═══ DATASET SECTION
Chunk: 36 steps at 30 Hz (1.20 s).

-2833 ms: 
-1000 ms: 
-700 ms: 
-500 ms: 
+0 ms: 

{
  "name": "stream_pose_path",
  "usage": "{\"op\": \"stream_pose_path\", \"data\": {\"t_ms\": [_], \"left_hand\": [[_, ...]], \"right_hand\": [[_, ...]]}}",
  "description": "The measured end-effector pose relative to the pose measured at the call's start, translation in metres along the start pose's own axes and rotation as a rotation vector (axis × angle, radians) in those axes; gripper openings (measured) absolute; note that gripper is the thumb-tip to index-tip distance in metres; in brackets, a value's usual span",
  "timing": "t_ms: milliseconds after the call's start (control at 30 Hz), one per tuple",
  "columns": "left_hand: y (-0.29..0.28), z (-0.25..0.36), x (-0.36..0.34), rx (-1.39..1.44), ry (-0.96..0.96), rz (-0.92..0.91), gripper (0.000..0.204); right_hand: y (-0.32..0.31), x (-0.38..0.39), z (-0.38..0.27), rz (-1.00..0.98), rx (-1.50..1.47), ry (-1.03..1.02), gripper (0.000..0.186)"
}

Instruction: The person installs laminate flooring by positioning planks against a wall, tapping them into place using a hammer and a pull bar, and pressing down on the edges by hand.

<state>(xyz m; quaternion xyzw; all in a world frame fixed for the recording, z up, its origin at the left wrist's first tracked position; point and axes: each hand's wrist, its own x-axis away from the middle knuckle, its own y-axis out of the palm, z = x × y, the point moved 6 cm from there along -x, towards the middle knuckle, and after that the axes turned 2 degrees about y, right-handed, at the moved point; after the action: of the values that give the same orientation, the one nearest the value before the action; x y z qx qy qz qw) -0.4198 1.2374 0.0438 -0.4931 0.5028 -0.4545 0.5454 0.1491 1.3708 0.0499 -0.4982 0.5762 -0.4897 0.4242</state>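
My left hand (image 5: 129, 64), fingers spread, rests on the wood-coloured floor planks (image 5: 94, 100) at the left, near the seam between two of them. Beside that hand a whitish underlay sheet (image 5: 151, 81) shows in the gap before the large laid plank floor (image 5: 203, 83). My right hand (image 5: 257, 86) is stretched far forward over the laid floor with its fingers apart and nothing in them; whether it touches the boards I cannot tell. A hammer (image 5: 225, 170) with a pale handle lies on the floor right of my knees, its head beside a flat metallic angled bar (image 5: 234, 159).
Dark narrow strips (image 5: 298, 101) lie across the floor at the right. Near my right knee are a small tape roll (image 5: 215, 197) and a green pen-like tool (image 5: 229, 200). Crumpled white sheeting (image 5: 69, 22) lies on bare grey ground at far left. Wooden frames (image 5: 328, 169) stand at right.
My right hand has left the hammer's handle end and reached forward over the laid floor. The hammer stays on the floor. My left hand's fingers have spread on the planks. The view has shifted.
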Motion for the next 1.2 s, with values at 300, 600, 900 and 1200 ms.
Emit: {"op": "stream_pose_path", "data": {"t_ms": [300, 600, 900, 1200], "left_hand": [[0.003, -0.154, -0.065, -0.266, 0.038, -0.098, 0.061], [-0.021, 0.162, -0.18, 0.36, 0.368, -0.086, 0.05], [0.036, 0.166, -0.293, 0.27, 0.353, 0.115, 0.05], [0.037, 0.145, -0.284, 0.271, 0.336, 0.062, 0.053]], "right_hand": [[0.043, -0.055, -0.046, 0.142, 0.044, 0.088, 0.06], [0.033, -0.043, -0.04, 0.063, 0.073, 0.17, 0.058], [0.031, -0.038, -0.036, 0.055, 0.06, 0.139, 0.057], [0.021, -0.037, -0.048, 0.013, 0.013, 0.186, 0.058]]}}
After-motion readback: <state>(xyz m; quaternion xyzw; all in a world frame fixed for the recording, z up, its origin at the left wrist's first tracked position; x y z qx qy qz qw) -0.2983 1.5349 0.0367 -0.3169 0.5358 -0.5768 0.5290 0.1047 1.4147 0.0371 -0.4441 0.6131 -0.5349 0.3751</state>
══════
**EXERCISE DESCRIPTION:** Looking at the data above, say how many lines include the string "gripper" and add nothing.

**RESPONSE AREA:** 2